### ACTIVITY
From the data below, return only the lines from the one with "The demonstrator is" through the one with "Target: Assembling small", exact and inclusive, with pictures left out.

### SUPPLIED MATERIAL
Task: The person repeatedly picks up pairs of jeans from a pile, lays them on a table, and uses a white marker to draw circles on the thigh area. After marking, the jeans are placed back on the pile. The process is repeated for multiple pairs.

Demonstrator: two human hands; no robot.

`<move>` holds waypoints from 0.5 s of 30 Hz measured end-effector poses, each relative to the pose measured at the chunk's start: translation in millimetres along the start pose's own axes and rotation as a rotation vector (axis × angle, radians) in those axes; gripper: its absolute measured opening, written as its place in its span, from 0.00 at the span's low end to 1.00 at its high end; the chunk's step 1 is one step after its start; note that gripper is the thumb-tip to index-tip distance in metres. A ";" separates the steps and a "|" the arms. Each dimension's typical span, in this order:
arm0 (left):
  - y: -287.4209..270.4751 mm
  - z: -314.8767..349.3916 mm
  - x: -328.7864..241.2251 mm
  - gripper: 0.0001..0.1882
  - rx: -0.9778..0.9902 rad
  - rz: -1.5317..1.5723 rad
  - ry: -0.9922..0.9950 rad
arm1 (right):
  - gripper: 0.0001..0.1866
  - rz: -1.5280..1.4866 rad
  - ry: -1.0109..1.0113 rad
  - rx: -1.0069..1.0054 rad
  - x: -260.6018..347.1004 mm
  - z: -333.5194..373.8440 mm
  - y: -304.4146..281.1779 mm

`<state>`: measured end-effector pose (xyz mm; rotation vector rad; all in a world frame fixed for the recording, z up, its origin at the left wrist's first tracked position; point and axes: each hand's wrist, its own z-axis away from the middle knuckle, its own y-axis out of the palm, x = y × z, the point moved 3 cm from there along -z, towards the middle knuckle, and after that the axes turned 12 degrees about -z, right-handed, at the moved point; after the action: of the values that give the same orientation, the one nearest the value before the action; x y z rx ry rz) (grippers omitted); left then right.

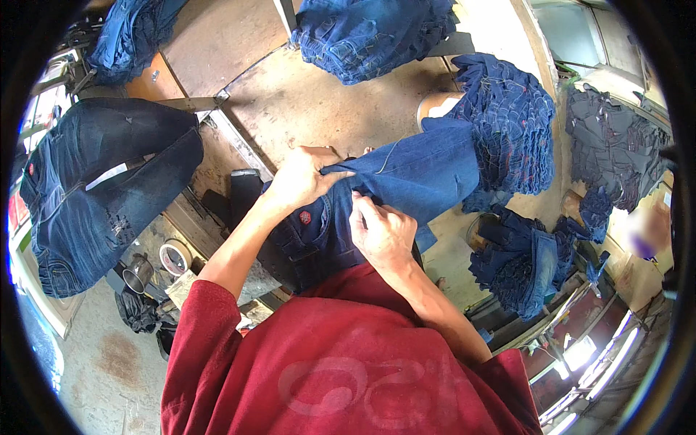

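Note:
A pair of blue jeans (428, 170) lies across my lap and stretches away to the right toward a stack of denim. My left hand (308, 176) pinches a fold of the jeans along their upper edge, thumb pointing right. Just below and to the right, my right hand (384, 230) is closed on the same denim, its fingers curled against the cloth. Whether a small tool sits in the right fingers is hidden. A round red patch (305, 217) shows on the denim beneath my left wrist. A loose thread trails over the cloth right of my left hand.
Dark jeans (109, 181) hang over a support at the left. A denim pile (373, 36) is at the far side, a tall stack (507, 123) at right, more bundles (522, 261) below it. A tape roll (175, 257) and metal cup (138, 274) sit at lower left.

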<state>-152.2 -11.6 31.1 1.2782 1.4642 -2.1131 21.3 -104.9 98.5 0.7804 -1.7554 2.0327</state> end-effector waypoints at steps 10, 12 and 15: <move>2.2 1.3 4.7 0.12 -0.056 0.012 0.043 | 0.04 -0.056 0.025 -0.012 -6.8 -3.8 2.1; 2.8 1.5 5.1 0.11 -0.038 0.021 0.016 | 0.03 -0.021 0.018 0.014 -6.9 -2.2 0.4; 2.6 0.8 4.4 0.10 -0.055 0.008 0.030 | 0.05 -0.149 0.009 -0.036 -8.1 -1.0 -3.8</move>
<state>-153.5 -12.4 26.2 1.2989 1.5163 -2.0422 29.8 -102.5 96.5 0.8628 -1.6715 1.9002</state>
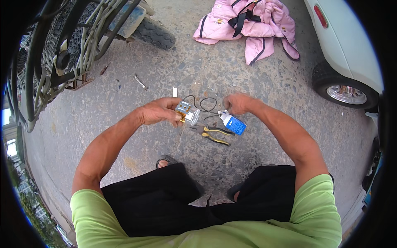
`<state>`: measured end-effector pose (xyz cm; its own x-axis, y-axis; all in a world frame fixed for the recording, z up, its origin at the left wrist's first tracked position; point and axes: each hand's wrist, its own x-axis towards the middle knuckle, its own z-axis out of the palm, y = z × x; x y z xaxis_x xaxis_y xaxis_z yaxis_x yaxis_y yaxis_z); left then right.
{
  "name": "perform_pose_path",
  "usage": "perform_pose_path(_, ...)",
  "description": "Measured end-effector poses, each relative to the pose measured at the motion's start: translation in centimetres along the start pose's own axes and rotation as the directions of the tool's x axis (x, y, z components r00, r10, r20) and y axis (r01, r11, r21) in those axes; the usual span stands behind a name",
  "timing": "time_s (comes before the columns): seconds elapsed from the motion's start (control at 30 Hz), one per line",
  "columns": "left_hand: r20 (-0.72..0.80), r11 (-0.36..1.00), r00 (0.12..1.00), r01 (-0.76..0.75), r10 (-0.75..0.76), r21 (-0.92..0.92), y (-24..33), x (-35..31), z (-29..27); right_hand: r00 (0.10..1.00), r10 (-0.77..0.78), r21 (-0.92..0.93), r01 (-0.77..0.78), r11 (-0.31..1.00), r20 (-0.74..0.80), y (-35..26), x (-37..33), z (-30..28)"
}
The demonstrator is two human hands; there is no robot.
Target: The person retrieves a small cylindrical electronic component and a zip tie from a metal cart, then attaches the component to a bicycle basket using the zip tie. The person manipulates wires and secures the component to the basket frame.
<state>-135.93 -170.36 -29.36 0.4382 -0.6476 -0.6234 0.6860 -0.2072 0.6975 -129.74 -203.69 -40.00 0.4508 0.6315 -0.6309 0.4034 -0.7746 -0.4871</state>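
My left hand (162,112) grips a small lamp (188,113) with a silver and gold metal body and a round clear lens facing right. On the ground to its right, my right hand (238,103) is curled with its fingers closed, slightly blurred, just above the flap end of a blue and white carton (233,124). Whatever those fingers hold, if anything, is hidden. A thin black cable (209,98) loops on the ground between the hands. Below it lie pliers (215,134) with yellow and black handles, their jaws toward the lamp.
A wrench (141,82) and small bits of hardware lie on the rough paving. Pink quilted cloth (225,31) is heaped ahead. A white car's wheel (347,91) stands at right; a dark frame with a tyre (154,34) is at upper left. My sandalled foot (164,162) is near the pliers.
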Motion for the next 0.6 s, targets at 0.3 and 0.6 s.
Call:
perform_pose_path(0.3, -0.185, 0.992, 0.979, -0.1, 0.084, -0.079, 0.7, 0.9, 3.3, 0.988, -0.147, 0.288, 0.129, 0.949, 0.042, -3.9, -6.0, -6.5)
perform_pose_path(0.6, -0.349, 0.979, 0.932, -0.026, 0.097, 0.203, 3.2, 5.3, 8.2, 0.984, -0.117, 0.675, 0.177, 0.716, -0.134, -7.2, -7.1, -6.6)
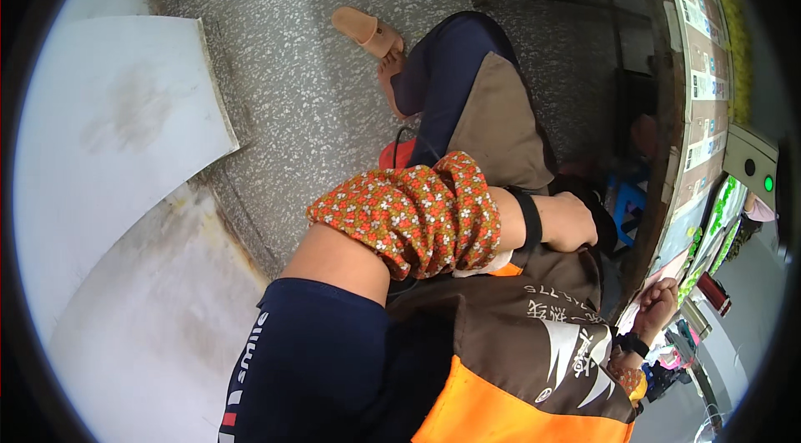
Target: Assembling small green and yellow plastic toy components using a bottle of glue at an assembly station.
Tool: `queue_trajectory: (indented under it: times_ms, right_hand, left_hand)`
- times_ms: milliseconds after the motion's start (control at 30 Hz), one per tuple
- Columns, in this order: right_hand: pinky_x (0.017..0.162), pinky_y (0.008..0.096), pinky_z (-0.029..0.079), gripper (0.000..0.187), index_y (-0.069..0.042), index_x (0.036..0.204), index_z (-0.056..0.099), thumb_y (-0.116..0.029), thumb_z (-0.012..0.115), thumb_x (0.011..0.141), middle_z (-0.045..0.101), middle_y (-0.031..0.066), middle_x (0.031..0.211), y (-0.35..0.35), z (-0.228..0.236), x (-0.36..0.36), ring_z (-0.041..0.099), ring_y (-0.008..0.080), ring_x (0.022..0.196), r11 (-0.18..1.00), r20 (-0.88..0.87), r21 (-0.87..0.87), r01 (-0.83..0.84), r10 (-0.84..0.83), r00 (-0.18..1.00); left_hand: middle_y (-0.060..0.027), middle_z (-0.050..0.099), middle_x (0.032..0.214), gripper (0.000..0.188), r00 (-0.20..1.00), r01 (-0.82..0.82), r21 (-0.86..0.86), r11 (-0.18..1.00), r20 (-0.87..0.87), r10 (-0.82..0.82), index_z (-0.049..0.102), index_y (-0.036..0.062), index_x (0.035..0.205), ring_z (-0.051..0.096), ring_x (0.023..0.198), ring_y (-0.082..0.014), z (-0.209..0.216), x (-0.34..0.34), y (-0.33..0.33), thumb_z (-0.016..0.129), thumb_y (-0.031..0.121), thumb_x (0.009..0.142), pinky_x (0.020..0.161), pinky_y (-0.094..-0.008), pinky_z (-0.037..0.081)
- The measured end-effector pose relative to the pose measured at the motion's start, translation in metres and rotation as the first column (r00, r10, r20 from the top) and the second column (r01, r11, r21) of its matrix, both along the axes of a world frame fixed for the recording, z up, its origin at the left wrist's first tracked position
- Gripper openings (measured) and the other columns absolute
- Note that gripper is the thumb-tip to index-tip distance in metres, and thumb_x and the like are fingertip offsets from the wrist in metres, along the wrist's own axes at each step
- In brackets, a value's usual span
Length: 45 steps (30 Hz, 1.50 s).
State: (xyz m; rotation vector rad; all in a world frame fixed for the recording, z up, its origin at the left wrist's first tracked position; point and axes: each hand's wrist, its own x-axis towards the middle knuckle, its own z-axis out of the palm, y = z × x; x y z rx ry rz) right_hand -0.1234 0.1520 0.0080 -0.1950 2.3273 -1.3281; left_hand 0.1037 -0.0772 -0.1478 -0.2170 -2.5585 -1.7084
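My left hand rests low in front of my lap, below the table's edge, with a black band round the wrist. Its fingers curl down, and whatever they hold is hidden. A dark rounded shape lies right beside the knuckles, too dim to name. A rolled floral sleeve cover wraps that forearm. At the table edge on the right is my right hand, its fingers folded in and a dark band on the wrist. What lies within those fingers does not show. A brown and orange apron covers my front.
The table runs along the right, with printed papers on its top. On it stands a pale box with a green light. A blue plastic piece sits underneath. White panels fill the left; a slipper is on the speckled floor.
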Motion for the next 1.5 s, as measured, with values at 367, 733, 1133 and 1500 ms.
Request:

### TASK ANSWER
The demonstrator is two human hands; there is no robot.
Target: The person retrieves a small cylindrical electronic component and a zip tie from a metal cart, then attaches the component to a bicycle basket using the zip tie. The person manipulates wires and secures the component to the basket frame.
<state>-135.93 -170.36 -29.36 0.4382 -0.6476 -0.6234 0.6860 -0.2072 0.6975 -129.74 -203.69 -40.00 0.4508 0.6315 -0.6309 0.4034 -0.7746 -0.4871</state>
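My left hand (162,112) grips a small lamp (188,113) with a silver and gold metal body and a round clear lens facing right. On the ground to its right, my right hand (238,103) is curled with its fingers closed, slightly blurred, just above the flap end of a blue and white carton (233,124). Whatever those fingers hold, if anything, is hidden. A thin black cable (209,98) loops on the ground between the hands. Below it lie pliers (215,134) with yellow and black handles, their jaws toward the lamp.
A wrench (141,82) and small bits of hardware lie on the rough paving. Pink quilted cloth (225,31) is heaped ahead. A white car's wheel (347,91) stands at right; a dark frame with a tyre (154,34) is at upper left. My sandalled foot (164,162) is near the pliers.
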Motion for the next 0.6 s, targets at 0.3 and 0.6 s.
Call:
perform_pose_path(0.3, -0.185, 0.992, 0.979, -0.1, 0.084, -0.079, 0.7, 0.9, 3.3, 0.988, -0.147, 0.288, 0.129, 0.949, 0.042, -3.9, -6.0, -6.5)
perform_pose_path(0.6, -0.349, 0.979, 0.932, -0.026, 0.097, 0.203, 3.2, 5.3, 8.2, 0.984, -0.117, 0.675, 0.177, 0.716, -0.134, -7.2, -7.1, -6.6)
Target: Assembling small green and yellow plastic toy components using a bottle of glue at an assembly station.

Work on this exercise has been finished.